España estrena el primer Gobierno de coalición de su historia reciente, un hito en lo que se refiere a cultura democrática, pero que no acabará con la inestabilidad política que vive el país desde hace cuatro años y que se acentuó tras la caída de Mariano Rajoy en junio de 2018; hace solo 18 meses, aunque parezca que ha pasado un siglo.

Y no va a acabar con ella porque de la misma manera que el fin del bipartidismo ha llegado para quedarse, lo mismo parece ocurrir con la fragilidad de las instituciones de Gobierno. Es muy probable que Felipe VI haya llegado a esa misma conclusión. “Así pues, corresponde al Congreso, de acuerdo con nuestra Constitución, tomar la decisión que considere más conveniente para el interés general de todos los españoles”, recordaba en su reciente discurso de Navidad tan oportunamente traído a colación por Aitor Esteban en la sesión de las Cortes de este martes. Es lo que hay, venía a decir el monarca.

El portavoz del PNV, que se ha revelado como un gran parlamentario, solo ha apelado al sentido común para desnudar la argumentación de las derechas. Quizá no su fondo, pero sí su tremendismo y su manipulación de la figura del jefe del Estado, que en el mismo discurso navideño hizo suya la definición del conflicto catalán incluida en el pacto PSOE-ERC, cuando en el repaso de los problemas "de la Nación" (así, con mayúscula) incluyó a "Cataluña", no a los separatistas ni a los golpistas catalanes.

El Rey ha hecho un ejercicio de realismo que para sí quisieran muchos políticos, empeñados en tropezar una y otra vez en la misma piedra, y en imponer qué es España y qué ser español; como hacen los independentistas.

Es posible que parte de lo que vaticinan Pablo Casado, Santiago Abascal e Inés Arrimadas pueda llegar a producirse, pero el histrionismo con que actúan les resta credibilidad. Compiten tanto entre ellos para ser la prima donna de la derecha que levantan un tremendo árbol que amenaza con tapar el bosque en el que estamos entrando.

Junto a Esteban, aunque por causas muy distintas, otra diputada de gran protagonismo en el segundo tramo de la investidura ha sido Montserrat Bassa, que ocupa un escaño porque es hermana de una sindicalista que se metió en política, desobedeció las leyes y ha acabado en prisión. “La gobernabilidad de España me importa un comino”, decía enérgica mientras trataba de emocionar a la Cámara recordando los divertidos almuerzos y los amenos cafés que ahora no puede compartir con Dolors. A veces, los políticos, sobre todo si son noveles, dicen la verdad.

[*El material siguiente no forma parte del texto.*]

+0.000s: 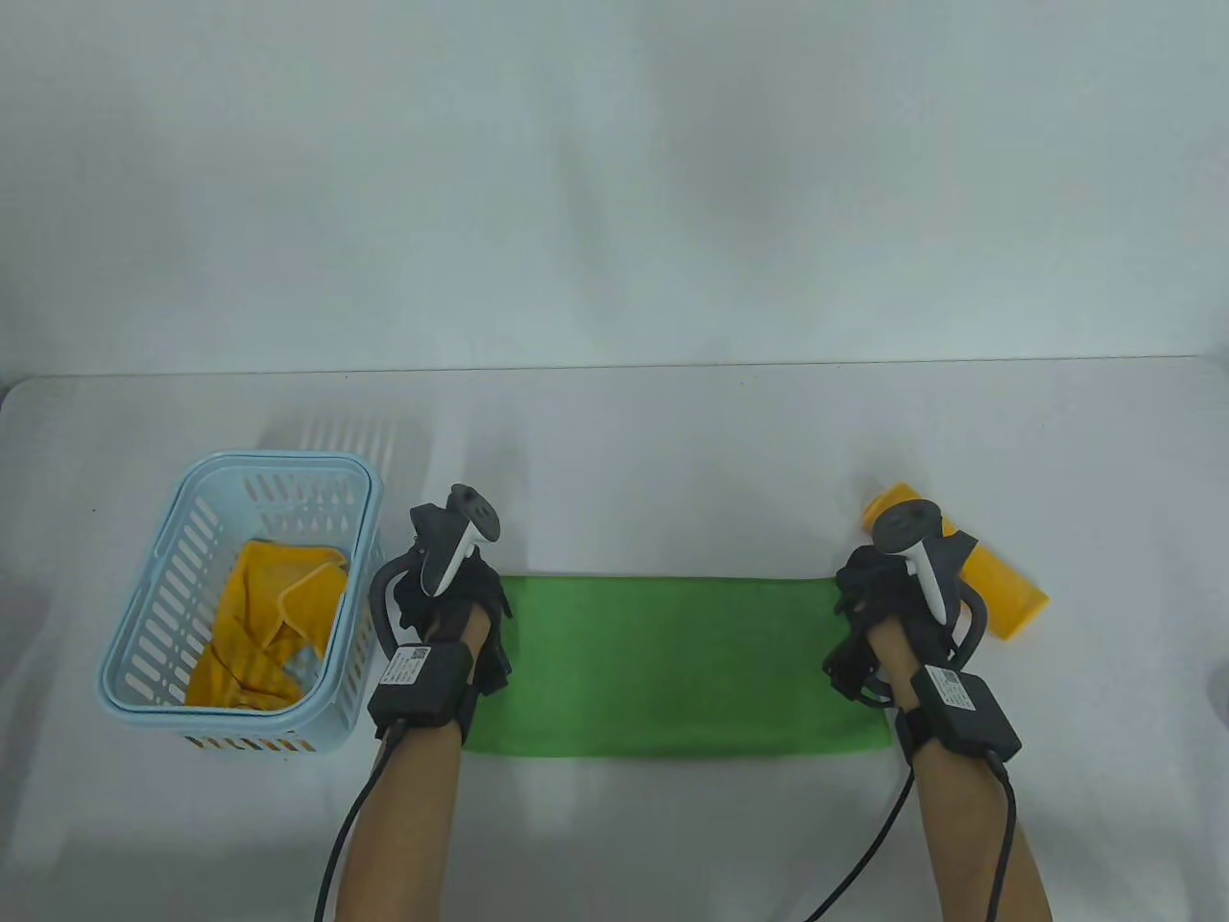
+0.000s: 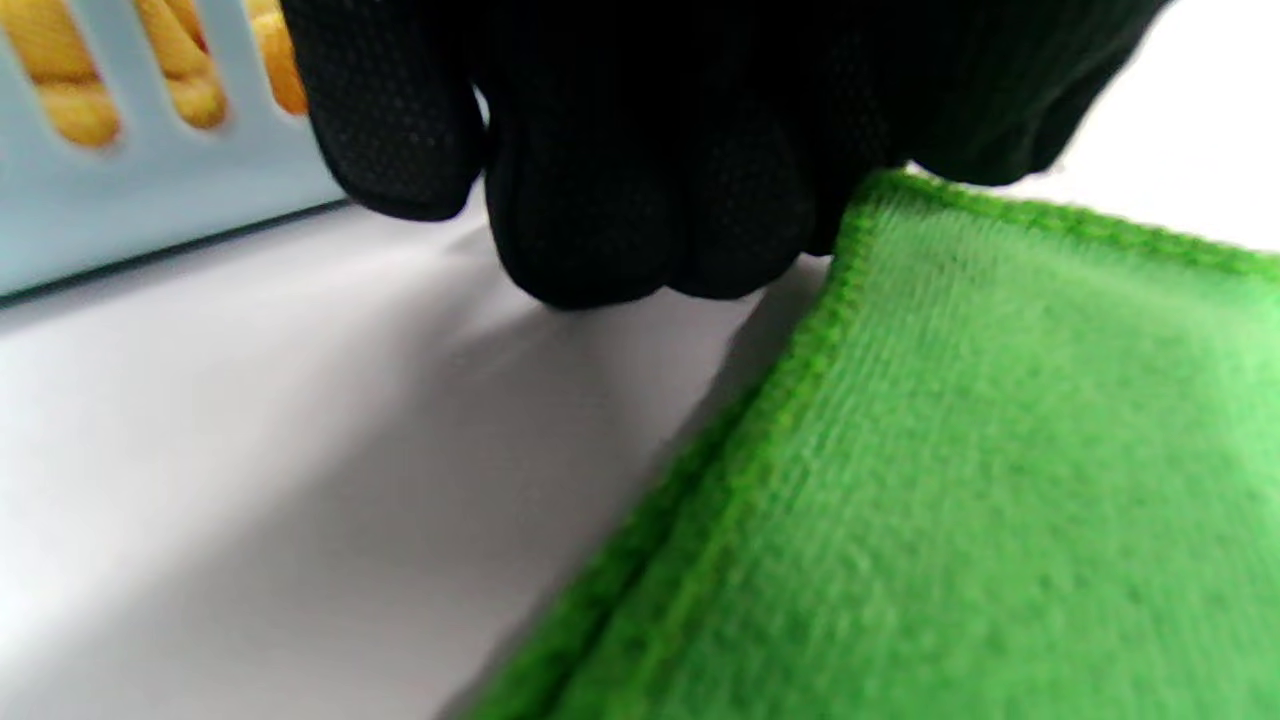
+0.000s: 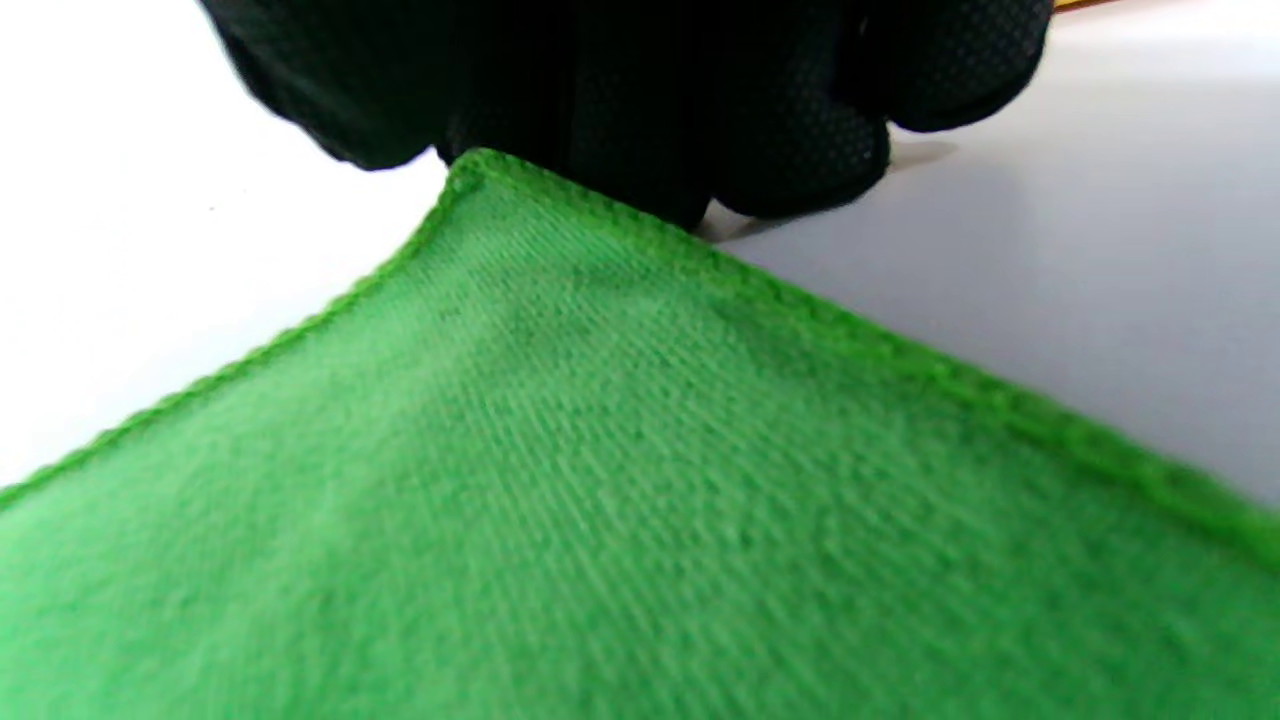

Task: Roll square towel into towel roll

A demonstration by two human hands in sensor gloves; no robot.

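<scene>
A white tabletop (image 1: 672,432) carries everything. On it, near its front edge and between the two hands, lies the green towel (image 1: 672,663), folded flat into a wide band with its long side running left to right; the left wrist view shows two layers at its left edge. To its left, close by but not touching, stands a pale blue slotted basket (image 1: 154,615) holding crumpled yellow cloth (image 1: 259,624). Just beyond the towel's far right corner, a yellow roll (image 1: 1003,591) lies slanted on the tabletop, partly hidden behind the right tracker. The left hand (image 1: 451,600) sits at the towel's far left corner, its gloved fingers (image 2: 640,200) curled down onto the tabletop right at that corner; it seems to pinch the hem, though the contact is hidden under the glove. The right hand (image 1: 888,605) mirrors it at the far right corner, fingers (image 3: 790,140) curled at the hem where the corner rises slightly, and it too appears to grip the towel's edge.
</scene>
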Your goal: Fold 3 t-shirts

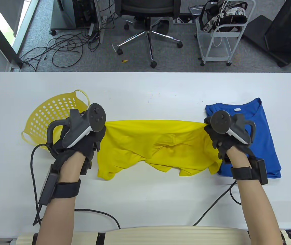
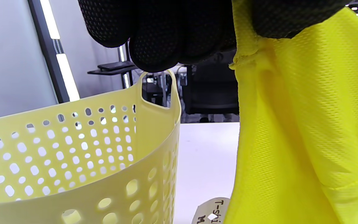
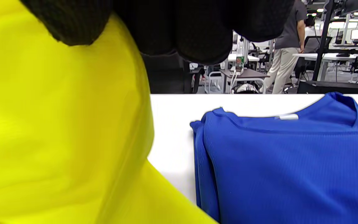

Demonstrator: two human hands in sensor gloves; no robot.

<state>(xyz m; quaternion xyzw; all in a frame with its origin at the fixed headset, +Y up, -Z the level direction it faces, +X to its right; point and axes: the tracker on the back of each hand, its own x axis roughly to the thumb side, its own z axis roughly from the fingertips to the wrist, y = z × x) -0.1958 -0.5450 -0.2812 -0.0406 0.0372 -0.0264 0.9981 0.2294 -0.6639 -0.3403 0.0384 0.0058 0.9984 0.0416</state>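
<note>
Yellow t-shirt (image 1: 155, 143): stretched between both fists.
Left hand (image 1: 84, 137), right hand (image 1: 224, 137): fingers pinched its corners.
Risk: hem might snag basket (image 1: 51, 114) beside left fingers.

Basket (image 1: 51, 114) at table's (image 1: 145, 86) left, folded shirt (image 1: 262, 132) right, held shirt (image 1: 155, 145) between them

My black-gloved right hand (image 3: 179, 28) grips the bright yellow mesh t-shirt (image 3: 57, 133); beside it, I see the folded blue t-shirt (image 3: 284, 165) lying on the white table (image 3: 172, 124).

Table view looks straight down; both wrist views sit low, close, facing outward across the table (image 1: 145, 86)
</note>
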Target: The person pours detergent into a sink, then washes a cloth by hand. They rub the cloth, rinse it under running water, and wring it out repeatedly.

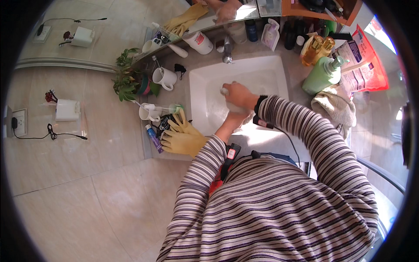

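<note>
My right hand (240, 95) is above the white rectangular sink basin (198, 98), its fingers closed on a wet, whitish cloth-like thing (233, 107). Lower and partly beneath it, my left hand (238, 118) touches the same thing; its fingers are largely hidden, so its grip cannot be told. Cloudy water or suds seem to lie in the basin. Behind the basin stands a chrome faucet (227, 52). A pair of yellow rubber gloves (186, 139) lies on the counter left of the basin, close to my left sleeve.
Left of the basin are white mugs (164, 78), a toothpaste tube (154, 139) and a potted plant (126, 78). At right stand a green pump bottle (322, 75), a beige towel (334, 106) and a red-and-white bag (366, 68). A mirror (98, 19) runs behind the counter.
</note>
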Demonstrator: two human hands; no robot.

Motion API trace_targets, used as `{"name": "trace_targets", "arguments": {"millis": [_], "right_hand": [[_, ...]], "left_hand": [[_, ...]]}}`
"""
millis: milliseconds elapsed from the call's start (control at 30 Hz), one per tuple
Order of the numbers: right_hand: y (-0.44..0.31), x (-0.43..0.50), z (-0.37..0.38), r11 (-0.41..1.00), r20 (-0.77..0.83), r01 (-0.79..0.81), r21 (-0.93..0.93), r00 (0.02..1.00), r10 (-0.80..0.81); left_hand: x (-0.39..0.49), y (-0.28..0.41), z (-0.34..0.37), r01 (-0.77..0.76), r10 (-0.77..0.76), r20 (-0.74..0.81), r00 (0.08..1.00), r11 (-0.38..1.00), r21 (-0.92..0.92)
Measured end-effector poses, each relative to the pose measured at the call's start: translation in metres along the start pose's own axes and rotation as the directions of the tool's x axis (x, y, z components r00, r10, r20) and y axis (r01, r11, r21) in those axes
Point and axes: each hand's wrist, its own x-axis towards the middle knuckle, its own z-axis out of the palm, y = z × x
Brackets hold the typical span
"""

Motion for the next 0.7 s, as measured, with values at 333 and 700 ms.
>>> {"name": "trace_targets", "arguments": {"millis": [333,700], "right_hand": [[-0.001,-0.033,0.049,0.964,-0.106,-0.032,0.265,0.992,0.063],[0.13,-0.023,0.039,0.942,0.272,-0.298,-0.157,0.904,0.331]], "left_hand": [[-0.024,-0.071,-0.029,-0.172,0.215,-0.191,0.958,0.961,0.216],[-0.067,-0.074,-0.022,-0.021,0.34,-0.614,0.712,0.885,0.465]]}}
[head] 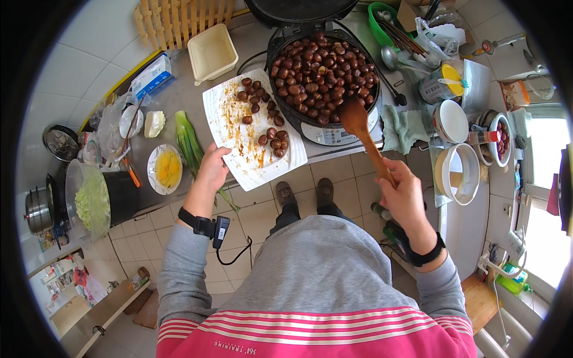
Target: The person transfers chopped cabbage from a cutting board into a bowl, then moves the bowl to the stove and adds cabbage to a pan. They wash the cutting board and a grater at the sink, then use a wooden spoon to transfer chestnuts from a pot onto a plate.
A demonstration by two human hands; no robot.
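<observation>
My left hand (215, 169) grips the near left corner of a white square plate (237, 172), which bears brown sauce smears and a scatter of chestnuts (276, 142). Right of the plate stands an electric baking pan (342, 136) with its lid raised, its round well heaped with glossy brown chestnuts (313, 76). My right hand (402, 190) is closed around the handle of a wooden spatula (356, 116); the spatula's blade rests at the near right edge of the heap. The plate's right edge lies against or just over the pan's left side; which of these cannot be told.
Left on the counter are a cream plastic basket (214, 53), green onions (188, 138), a bowl of cracked eggs (165, 169) and a clear bowl of shredded greens (89, 206). At right are a cloth (403, 127), a lidded can (441, 85), white bowls (451, 121) and a green basket of utensils (380, 27).
</observation>
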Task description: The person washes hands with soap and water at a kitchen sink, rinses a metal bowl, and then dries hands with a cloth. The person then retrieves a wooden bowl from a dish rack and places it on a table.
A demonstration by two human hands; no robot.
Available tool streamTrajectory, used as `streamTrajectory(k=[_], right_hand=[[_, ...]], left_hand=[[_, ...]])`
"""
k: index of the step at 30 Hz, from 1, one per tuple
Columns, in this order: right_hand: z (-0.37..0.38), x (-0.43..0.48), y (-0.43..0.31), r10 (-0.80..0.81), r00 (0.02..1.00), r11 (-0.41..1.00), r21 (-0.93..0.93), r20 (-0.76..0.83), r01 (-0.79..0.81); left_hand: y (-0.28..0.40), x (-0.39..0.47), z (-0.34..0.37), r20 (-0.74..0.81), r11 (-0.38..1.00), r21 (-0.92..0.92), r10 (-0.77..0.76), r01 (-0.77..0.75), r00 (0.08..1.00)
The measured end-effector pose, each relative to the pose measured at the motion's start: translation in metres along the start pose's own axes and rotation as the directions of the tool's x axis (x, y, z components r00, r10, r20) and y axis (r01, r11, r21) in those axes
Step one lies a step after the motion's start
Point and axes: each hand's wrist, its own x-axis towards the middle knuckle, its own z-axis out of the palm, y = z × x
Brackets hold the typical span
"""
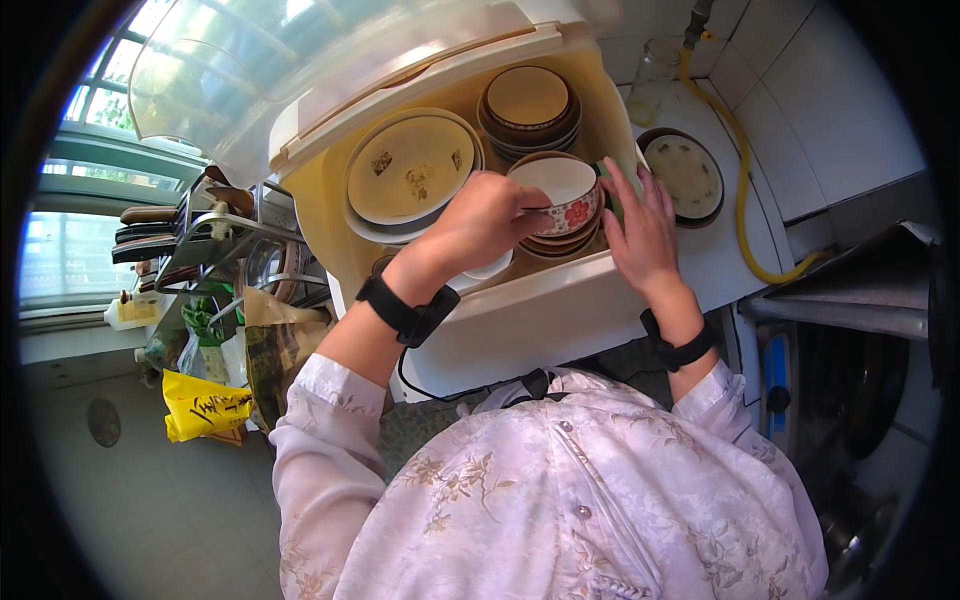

El equilibrio entre el PSOE y UP es tan deseable como difícil. Basta con pensar que el nombre con más cuajo que aporta Podemos al Consejo de Ministros, Manuel Castells, es un sociólogo especializado en entender lo que para la inmensa mayoría de los ciudadanos es ante todo una barbarie, como la quema de contenedores en las calles de Barcelona. Pero el entendimiento con ERC es otra cosa. Su apoyo a Pedro Sánchez solo busca alcanzar la Generalitat, probablemente reproduciendo un esquema similar al de los tripartitos de Pasqual Maragall y José Montilla, una experiencia que no dejó buen recuerdo entre los socios de Esquerra. Al menos, ninguno de ellos se ha manifestado jamás en ese sentido; más bien, al contrario.

Sánchez ha vivido en sus propias carnes cómo se las gastan los republicanos: le retiraron el apoyo de los Presupuestos Generales de 2019 y le forzaron a convocar elecciones porque así les convenía en su pulso con los neoconvergentes. Hace pocos días, Carles Puigdemont recordaba el ocurrente tuit de Gabriel Rufián sobre las 155 monedas de plata con el que justificó el repentino cambio de opinión de ERC en torno al adelanto electoral en Cataluña de 2017. No es una cuestión particular con los socialistas o con ICV, tampoco con JxCat (Junts pel Sí en aquel momento). Es su naturaleza.